After having similarity I want to pull corresponding data from one excel file to other.

example:

List 1:

Customer Name       Unique ID
IBM                 2365
BOA                 5456
BMW AG              2456

List 2:

Customer Name     Unique ID
IBM Pvt Ltd        
BMW Group
Robert Bosch
BOA Ltd

This is just a sample data. Actual data contains almost 300k lines.

I tried Jaccard Similarity by passing the two lists separately as an excel files to the function, but the result (i.e. Jaccard Similarity) is always zero.

Edit: How to iterate through both the lists, compare each element with all the elements of other list and build a distance matrix?

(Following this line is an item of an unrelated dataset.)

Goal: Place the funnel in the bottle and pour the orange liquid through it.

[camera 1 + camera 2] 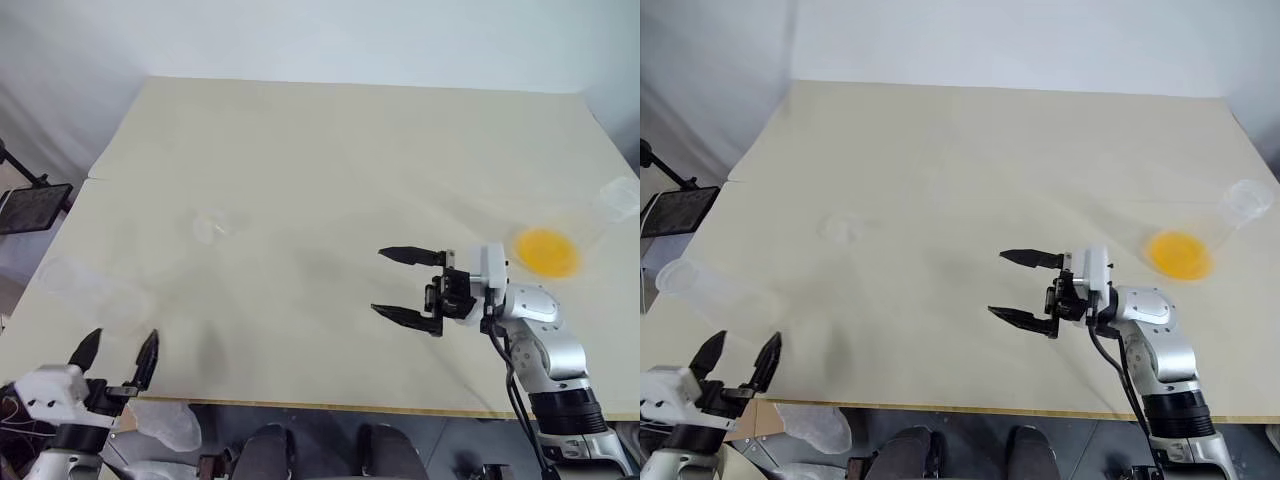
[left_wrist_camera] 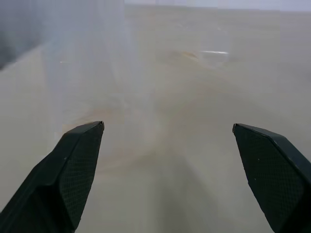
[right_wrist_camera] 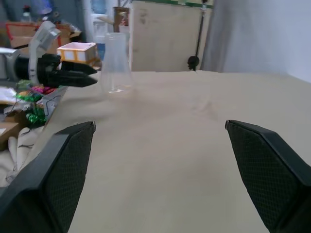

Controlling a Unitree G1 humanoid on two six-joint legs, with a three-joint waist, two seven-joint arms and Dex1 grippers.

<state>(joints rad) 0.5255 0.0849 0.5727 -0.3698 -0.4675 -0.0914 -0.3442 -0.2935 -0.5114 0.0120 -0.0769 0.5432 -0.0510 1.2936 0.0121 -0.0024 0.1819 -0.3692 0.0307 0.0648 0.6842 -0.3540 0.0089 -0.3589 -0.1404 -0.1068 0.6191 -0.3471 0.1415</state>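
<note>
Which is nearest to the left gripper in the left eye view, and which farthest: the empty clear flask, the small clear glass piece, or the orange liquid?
From the left gripper:
1. Clear flask, just beyond it at the table's left edge.
2. Small clear glass piece, farther in, left of centre; too faint to identify.
3. Orange liquid, far across on the right side.

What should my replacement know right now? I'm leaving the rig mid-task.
Left gripper: open, empty, at the table's near left edge.
Right gripper: open, empty, over the table, pointing left.
Small see-through funnel is on the table's left half, untouched.
Colourless see-through narrow-necked bottle stands by the left gripper.
Translucent orange liquid sits in clear glassware at the right.
Done: nothing. Left: seat funnel, pour.
</note>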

Then, I would like to sort each row of that matrix in descending order to know the closest match between them. Or is there any other better method to know the closest match after the matrix is built?

1 Answers1

0

Could you elaborate and make your question a little clear ?

What doe you mean by Similarity beetwen 2 list ?

When you say List, you mean CSV/Excel List or Python list . If you are looking at distance beetwen the string you might have to look at Levenshtein Algorithm . https://www.geeksforgeeks.org/edit-distance-dp-5/

Pythonic - https://www.python-course.eu/levenshtein_distance.php .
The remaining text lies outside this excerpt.